Rezension

Die Familientyrannin: Ernste Themen hinter humoristischer Fassade

Der Zopf meiner Großmutter - Alina Bronsky

Der Zopf meiner Großmutter
von Alina Bronsky

Maxim ist mit seinen Großeltern aus der ehemaligen Sowjetunion geflüchtet. Juden sind der Großmutter zwar suspekt, aber als Tarnung sind sie allemal gut. Denn die Großmutter hat die Familie als Juden ausgegeben um als Kontingentflüchtlinge angenommen zu werden, Seine Eltern kennt Maxim nicht. Die Mutter ist tot, den Vater braucht er nicht zu kennen. Hat die Großmutter beschlossen. Überhaupt braucht Maxim nicht alles zu wissen. Schließlich ist er ein Trottel, wie die Großmutter nicht müde wird zu betonen. Ihr Schicksal ist doppelt und dreifach schwer, erzählt sie jedem, der es nicht hören will, denn sie muss sich um diesen "Trottel" kümmern. Der noch dazu alle möglichen Krankheiten hat und der deswegen nur pürierte Schonkost essen darf. Die Großmutter führt in dieser kleinen Familie ein strenges Regiment, inmitten des Flüchtlingsheims und einem fremden Land, in dem die Ärzte völlig inkompetent sind (genauso übrigens wie die Lehrer), weil sie Maxim für gesund erklären. So merkt sie schließlich als letzte, dass der Großvater sich verliebt hat.

Der Humor in diesem kleinen Büchlein ist schon recht bissig und vordergründig vermittelt es den Eindruck, dass es darum geht, sich über eine "wunderliche Alte" lustig zu machen. Doch so oft man auch den Kopf über diese tyrannische Frau schütteln will, deren Markenzeichen der hennagefärbte lange Zopf ist, hat das Buch auch seine nachdenklichen Töne. Die Großmutter ist gefangen in ihrer Weltsicht, die nicht selten alle anderen, deren Religionen und Lebensweisen abwertet.

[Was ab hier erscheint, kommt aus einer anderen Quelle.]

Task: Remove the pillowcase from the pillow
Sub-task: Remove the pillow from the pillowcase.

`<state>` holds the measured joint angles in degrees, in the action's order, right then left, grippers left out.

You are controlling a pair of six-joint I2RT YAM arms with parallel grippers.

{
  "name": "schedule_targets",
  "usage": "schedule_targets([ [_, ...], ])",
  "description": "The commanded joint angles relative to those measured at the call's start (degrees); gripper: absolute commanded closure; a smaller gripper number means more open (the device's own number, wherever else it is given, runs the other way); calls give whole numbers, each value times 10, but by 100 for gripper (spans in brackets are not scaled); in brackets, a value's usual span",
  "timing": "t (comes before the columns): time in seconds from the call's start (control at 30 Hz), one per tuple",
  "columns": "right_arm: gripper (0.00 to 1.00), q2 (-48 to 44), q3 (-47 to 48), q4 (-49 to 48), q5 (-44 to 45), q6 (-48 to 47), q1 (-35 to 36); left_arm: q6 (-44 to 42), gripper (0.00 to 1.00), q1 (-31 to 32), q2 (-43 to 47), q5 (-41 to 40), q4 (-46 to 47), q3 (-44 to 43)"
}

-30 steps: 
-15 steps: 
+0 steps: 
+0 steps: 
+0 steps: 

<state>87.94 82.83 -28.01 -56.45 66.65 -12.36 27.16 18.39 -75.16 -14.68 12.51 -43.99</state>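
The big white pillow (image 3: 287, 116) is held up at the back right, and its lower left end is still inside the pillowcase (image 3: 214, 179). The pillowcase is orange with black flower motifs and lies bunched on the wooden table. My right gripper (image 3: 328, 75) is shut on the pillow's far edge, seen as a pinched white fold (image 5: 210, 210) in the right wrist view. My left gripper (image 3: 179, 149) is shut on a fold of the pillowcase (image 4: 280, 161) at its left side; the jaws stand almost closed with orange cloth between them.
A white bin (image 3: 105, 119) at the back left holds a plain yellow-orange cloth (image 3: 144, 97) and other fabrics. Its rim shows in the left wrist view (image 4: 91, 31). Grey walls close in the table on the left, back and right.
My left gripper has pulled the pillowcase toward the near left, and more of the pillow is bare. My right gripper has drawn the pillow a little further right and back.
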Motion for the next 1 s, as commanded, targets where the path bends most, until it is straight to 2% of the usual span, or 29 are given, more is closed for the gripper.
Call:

Doch man merkt auch immer wieder, dass sie in diesem Land, dessen Sprache sie nicht versteht, die Maxim in Eltern-Lehrer-Gesprächen großzügig frei interpretiert übersetzt, ziemlich verloren ist. Damit diese Familie nicht auseinander bricht, geht sie schließlich eine ungewöhnliche Konstellation ein. Was die Großmutter allerdings nicht weniger herrisch macht. Letztlich zeigt sich aber, dass die Großmutter die Menschen in ihrem Umfeld liebt, dies aber oft auf ihre ziemlich eigene Art zeigt.
Die Autorin hat die Figuren interessant gezeichnet, wenn auch viele davon überspitzt dargestellt sind, vor allem die Großmutter, die mir zwischenzeitlich ordentlich auf die Nerven ging. Manchmal ging es meiner Meinung nach auch zu oft darum, die Großmutter unmöglich zu machen, während mitunter eigentlich ernstere Themen wie Verlustängste oder Angst vor dem Unbekannten dahinter standen.
 
Stilistisch hat mir das Buch sehr gut gefallen. Die Autorin hat einen tollen Stil und arbeitet die Figuren sehr ausführlich aus. Die Geschichte wird aus Maxims Sicht erzählt, sodass man auch immer eine Gegenperspektive zur Wahrnehmung der Großmutter bekommt und daher nicht selten den Kopf über ihre Ansichten schüttelt. Inhaltlich war mir die tiefere Bedeutung oft zu versteckt und der humoristische Anteil zu vordergründig, sodass die Geschichte manchmal trivial und wenig substanziell wirkte, obwohl sie es gar nicht war. Für meinen Geschmack ist es einfach ein Augenzwinkern zu viel, aber das ist reine Geschmackssache.